[TASK OBJECTIVE]
Where the word "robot" occurs in a line of the listing below, copy that line.

[DATA TO EXAMINE]
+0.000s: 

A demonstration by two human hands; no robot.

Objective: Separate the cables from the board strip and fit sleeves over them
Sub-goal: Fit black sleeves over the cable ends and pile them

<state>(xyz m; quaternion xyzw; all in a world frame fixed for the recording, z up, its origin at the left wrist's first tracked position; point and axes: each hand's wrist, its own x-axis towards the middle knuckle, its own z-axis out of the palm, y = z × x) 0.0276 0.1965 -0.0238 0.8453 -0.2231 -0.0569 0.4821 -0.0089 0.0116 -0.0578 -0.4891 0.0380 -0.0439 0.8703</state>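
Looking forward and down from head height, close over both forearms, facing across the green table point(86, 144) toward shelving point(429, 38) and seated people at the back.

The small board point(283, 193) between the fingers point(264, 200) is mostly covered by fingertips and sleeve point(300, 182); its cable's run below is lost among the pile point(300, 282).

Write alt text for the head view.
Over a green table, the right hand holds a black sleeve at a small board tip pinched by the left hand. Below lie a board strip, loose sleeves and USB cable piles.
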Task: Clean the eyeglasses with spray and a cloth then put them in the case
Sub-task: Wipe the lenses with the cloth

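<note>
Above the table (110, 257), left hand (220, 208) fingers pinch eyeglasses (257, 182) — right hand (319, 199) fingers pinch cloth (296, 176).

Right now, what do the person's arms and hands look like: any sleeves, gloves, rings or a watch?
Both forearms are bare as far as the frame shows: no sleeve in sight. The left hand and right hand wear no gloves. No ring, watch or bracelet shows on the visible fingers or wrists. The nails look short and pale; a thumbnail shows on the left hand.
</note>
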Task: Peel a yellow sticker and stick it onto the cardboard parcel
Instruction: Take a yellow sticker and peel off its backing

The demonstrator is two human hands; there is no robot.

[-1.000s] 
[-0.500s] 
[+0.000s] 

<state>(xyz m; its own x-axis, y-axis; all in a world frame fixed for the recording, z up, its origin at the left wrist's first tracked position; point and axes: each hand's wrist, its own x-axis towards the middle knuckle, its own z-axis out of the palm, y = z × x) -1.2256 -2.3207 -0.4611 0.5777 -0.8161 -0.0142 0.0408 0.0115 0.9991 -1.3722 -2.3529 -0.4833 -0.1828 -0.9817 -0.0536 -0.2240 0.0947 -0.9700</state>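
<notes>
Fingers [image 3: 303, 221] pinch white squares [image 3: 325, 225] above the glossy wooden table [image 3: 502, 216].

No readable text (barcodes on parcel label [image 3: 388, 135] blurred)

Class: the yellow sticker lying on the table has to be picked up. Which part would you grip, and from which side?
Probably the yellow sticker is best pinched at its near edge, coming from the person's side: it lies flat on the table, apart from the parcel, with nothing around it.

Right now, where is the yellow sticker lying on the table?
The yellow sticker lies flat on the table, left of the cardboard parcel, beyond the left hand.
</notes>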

[SOLUTION TO THE EXERCISE]
A demonstration by two human hands; no robot.
The demonstrator is two human hands; there is no robot.

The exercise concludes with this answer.